■ **Work task**: Your copy should match the listing word for word, apart from the pictures, which are left out.

■ **Source data**:
════════════════

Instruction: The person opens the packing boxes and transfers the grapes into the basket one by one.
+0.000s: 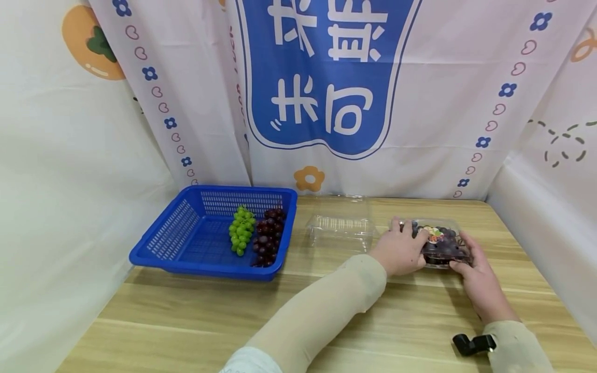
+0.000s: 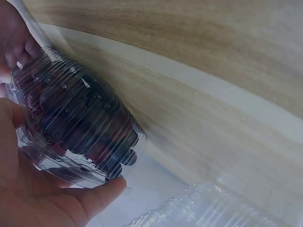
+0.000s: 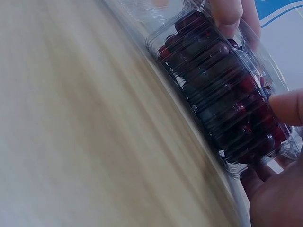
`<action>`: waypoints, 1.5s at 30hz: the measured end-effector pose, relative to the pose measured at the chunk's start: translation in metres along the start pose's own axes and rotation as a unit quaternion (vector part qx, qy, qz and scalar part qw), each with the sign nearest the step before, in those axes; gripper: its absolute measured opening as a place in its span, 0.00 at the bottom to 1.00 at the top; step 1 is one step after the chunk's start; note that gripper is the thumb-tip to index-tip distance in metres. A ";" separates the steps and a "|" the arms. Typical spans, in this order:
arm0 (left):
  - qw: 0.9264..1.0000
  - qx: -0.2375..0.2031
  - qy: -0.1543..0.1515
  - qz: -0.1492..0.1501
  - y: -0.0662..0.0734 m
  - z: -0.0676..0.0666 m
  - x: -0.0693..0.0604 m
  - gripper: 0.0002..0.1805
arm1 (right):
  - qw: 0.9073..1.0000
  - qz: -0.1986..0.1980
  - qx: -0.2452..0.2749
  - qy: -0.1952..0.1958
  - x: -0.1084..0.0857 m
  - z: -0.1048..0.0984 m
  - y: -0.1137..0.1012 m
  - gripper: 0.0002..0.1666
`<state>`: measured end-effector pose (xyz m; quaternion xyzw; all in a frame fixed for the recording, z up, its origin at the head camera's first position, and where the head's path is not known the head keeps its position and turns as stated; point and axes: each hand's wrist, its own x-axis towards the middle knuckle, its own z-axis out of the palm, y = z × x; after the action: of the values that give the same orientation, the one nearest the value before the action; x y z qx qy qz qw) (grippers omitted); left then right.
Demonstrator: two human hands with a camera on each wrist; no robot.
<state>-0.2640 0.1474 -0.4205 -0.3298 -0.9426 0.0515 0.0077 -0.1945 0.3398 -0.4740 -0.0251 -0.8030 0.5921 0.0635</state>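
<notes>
A clear plastic clamshell box of dark grapes, with a colourful sticker on its lid, sits at the right side of the table. My left hand holds its left end, fingers spread over the lid and thumb low at the front. At the opposite end, my right hand grips the corner between thumb and fingers. In the left wrist view the ribbed side of the box faces the camera. The right wrist view shows dark red grapes packed behind the clear wall. The lid appears closed.
Left of the box stands an open clear clamshell container. Farther left, a blue plastic basket holds a green grape bunch and a dark red grape bunch. A printed cloth hangs behind the wooden table.
</notes>
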 end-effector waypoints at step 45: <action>0.987 -0.138 -0.063 0.055 -0.030 -0.029 0.001 0.36 | 0.998 -0.002 -0.052 -0.022 -0.004 -0.009 0.005 0.40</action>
<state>-0.2821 0.1274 -0.3888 -0.3754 -0.9195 -0.0583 -0.1007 -0.1892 0.3495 -0.4766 -0.0132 -0.8341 0.5496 0.0455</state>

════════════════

■ **Result below**:
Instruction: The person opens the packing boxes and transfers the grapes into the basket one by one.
+0.000s: 
+0.000s: 
+0.000s: 
`<action>`: waypoints, 1.5s at 30hz: the measured end-effector pose, relative to the pose measured at the chunk's start: translation in metres along the start pose's own axes and rotation as a unit quaternion (vector part qx, qy, qz and scalar part qw), each with the sign nearest the step before, in those axes; gripper: its absolute measured opening as a place in its span, 0.00 at the bottom to 1.00 at the top; step 1 is one step after the chunk's start; note that gripper is the thumb-tip to index-tip distance in metres. A ";" separates the steps and a "|" the arms. Typical spans, in this order:
arm0 (left):
  - qw: 0.9264..1.0000
  - qx: -0.2375..0.2031
  - qy: -0.1543..0.1515
  - qz: -0.1492..0.1501
  - y: -0.0662..0.0734 m
  - z: -0.0676..0.0666 m
  - x: -0.0693..0.0604 m
  - gripper: 0.0002..0.1805
arm1 (right):
  - qw: 0.9073..1.0000
  - qz: -0.1986..0.1980
  - qx: -0.2452..0.2749
  - qy: -0.1952..0.1958
  - x: -0.1084..0.0857 m
  - z: -0.1048..0.0984 m
  - y: -0.1137..0.1012 m
  - gripper: 0.0002..0.1666
`<state>`: measured end-effector pose (xyz m; quaternion xyzw; all in a frame fixed for the recording, z up, its origin at the head camera's first position, and where the head's path is not known the head keeps its position and turns as stated; point and axes: each hand's wrist, its own x-axis towards the middle knuckle, its own z-axis out of the palm, y = z × x; after the action: of the values that give the same orientation, the one nearest the value before the action; x y z qx qy qz qw) (grippers omitted); left then right.
Demonstrator: two human hands with a camera on each wrist; no robot.
<state>-0.2640 0.1474 -0.4205 -0.3298 -0.9426 0.0515 0.0077 -0.1945 0.3398 -0.4740 -0.0251 -0.8030 0.5921 0.0635</state>
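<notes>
A clear plastic clamshell box of dark grapes, with a colourful sticker on its lid, sits at the right side of the table. My left hand holds its left end, fingers spread over the lid and thumb low at the front. At the opposite end, my right hand grips the corner between thumb and fingers. In the left wrist view the ribbed side of the box faces the camera. The right wrist view shows dark red grapes packed behind the clear wall. The lid appears closed.
Left of the box stands an open clear clamshell container. Farther left, a blue plastic basket holds a green grape bunch and a dark red grape bunch. A printed cloth hangs behind the wooden table.
</notes>
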 end-effector waypoints at step 45: <action>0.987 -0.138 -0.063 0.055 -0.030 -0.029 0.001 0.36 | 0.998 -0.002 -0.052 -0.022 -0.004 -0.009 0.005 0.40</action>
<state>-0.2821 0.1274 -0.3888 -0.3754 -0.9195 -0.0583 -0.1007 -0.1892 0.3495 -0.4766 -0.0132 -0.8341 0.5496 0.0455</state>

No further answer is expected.